We certainly do probabilistic reasoning, but we also do axiomatic reasoning i.e. more than probability engines.
This completely understates the gulf between what we call AI and how the human brain actually works. The difference is so severe that acting as if they’re quantitatively comparable is basically pseudoscience. You might as well start claiming that we’re not far off from building a Dyson sphere just because we invented solar panels.
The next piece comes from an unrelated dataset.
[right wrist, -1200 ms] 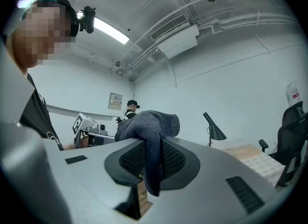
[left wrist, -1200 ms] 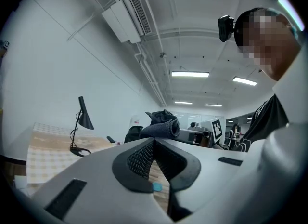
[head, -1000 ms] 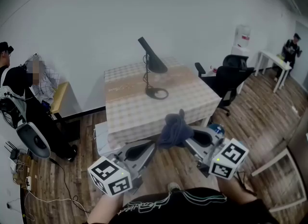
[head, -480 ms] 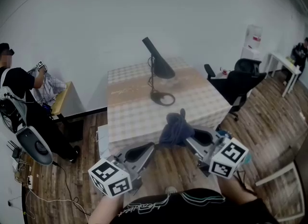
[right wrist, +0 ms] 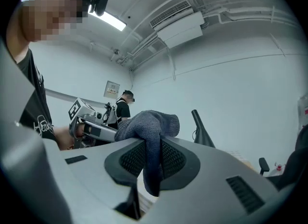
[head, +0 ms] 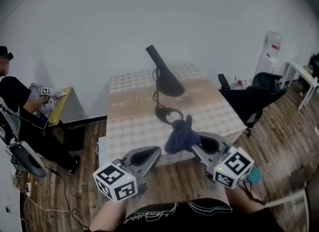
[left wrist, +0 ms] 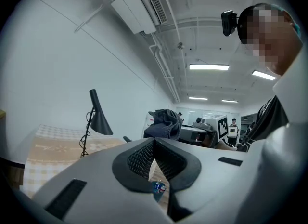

Most “AI” these days are built using linear feed forward networks. The brain is constructed using nonlinear recurrent networks which are can do far more with less. Now you could theoretically create the same output from a linear feed forward network but it’s way less efficient and would require many more neurons to achieve such a result. Which is wild when you consider that there are orders of magnitude more synapses in just the regions of the brain associated with language than there are parameters used in even today’s most advanced “AI” models. Now consider that human synapses rely on over a hundred qualitatively different neurotransmitters and not just a single 16-bit number. It’s also not just the scale of the signal that transmits information in a human synapse but the pattern too. Would you be surprised to know that there are a whole variety of signaling patterns neurons use? Because that’s true too. I haven’t even gotten into the differences in complexity in terms of how neurons process the information they receive. As of now there is no “AI” system that comes anywhere close to replicating that kind of complexity. It’s absurd to suggest where dealing with qualitatively similar machines here.